PROBLEM STATEMENT: In your copy, leave out the pictures; write out all the data exactly.

──────────────────────────────

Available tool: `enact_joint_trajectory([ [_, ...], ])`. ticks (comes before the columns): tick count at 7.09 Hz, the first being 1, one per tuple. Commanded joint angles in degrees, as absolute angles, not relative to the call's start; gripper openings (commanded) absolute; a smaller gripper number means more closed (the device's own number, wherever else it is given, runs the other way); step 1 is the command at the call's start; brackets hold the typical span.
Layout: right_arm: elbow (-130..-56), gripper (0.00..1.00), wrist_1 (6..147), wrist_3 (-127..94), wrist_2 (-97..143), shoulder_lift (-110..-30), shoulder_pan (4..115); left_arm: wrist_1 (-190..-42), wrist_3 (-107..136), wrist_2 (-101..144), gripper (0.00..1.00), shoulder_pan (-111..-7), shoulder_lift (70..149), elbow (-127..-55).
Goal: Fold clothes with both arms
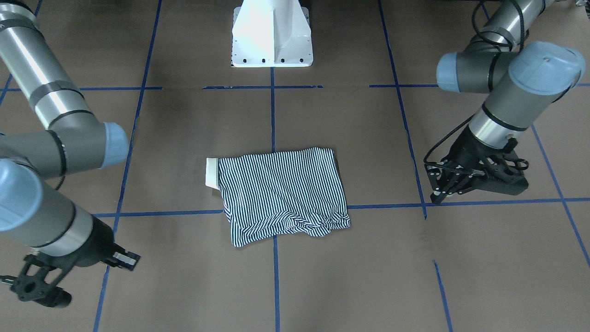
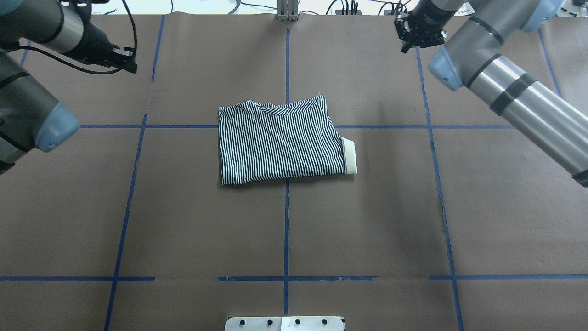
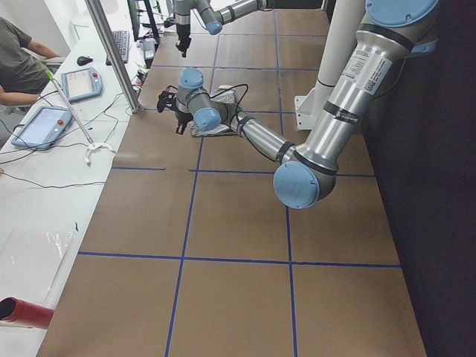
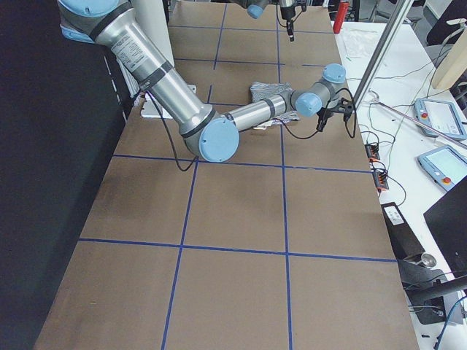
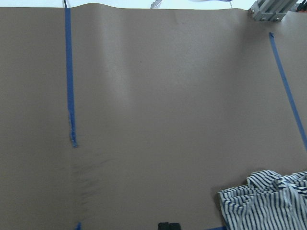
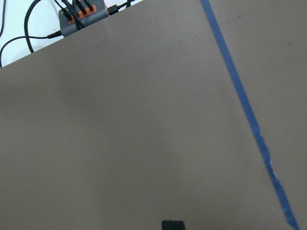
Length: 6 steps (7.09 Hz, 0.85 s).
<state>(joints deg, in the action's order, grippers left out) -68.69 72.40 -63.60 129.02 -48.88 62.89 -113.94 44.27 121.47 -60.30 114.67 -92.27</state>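
The striped polo shirt [image 2: 280, 142] lies folded into a compact rectangle mid-counter [image 2: 183, 220], its far edge slightly rumpled. The left tool [image 2: 126, 62] and right tool [image 2: 406, 46] hang well clear at the far side, tips together and empty. Folding looks essentially done.

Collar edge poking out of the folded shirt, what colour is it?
The collar is plain cream, unlike the navy-and-white striped shirt; clearest in the overhead view.

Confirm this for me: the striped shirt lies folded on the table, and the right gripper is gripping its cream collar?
No. The overhead exterior view shows the striped shirt folded on the table, but the right gripper grips nothing: it hangs well clear of the cream collar, near the table's far edge.
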Motion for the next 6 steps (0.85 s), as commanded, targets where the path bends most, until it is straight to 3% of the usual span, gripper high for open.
enact_joint_trajectory([
  [1,-78.01,0.00,74.00,-46.40,135.77,-61.82,73.60,-113.65,27.95,127.07,0.00,-70.17,107.61,-91.67],
  [4,-87.94,0.00,84.67,-19.36,135.79,-77.03,82.41,-113.29,11.37,136.18,0.00,-81.97,96.89,-91.49],
  [5,-91.63,0.00,90.47,-8.72,134.49,-81.17,86.01,-112.51,11.34,137.10,0.11,-82.26,93.11,-94.28],
  [6,-93.76,0.37,93.40,-1.91,133.86,-84.43,88.13,-106.76,11.34,136.76,0.41,-82.18,92.73,-96.39],
])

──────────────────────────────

RESPONSE:
Available tool: `enact_joint_trajectory([ [_, ...], ])`. ticks (comes before the columns): tick count at 7.09 Hz, the first being 1, one per tuple. Commanded joint angles in degrees, as absolute angles, not relative to the call's start; gripper openings (commanded) absolute; a smaller gripper number means more closed (the device's own number, wherever else it is given, runs the other way); step 1 is the command at the call's start; brackets hold the typical span.
Layout: right_arm: elbow (-130..-56), gripper (0.00..1.00), wrist_1 (6..147), wrist_3 (-127..94), wrist_2 (-97..143), shoulder_lift (-110..-30), shoulder_pan (4..115); left_arm: wrist_1 (-190..-42), wrist_3 (-107..136), wrist_2 (-101..144), gripper (0.00..1.00), shoulder_pan (-111..-7), shoulder_lift (70..149), elbow (-127..-55).
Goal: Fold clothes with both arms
Length: 6 steps (7.09 Hz, 0.85 s).
<state>(joints deg, in the action's order, grippers left out) -68.69 72.40 -63.60 129.02 -48.88 62.89 -113.94 44.27 121.47 -60.30 114.67 -92.27</state>
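The striped polo shirt [image 2: 280, 142] lies folded into a compact rectangle mid-counter [image 2: 183, 220], its far edge slightly rumpled. The left tool [image 2: 126, 62] and right tool [image 2: 406, 46] hang well clear at the far side, tips together and empty. Folding looks essentially done.

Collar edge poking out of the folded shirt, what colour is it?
The collar is plain cream, unlike the navy-and-white striped shirt; clearest in the overhead view.

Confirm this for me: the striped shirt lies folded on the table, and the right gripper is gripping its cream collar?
No. The overhead exterior view shows the striped shirt folded on the table, but the right gripper grips nothing: it hangs well clear of the cream collar, near the table's far edge.
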Motion for the next 6 steps (0.85 s), as commanded, targets where the path bends most, until it is straight to 3% of the usual span, gripper high for open.
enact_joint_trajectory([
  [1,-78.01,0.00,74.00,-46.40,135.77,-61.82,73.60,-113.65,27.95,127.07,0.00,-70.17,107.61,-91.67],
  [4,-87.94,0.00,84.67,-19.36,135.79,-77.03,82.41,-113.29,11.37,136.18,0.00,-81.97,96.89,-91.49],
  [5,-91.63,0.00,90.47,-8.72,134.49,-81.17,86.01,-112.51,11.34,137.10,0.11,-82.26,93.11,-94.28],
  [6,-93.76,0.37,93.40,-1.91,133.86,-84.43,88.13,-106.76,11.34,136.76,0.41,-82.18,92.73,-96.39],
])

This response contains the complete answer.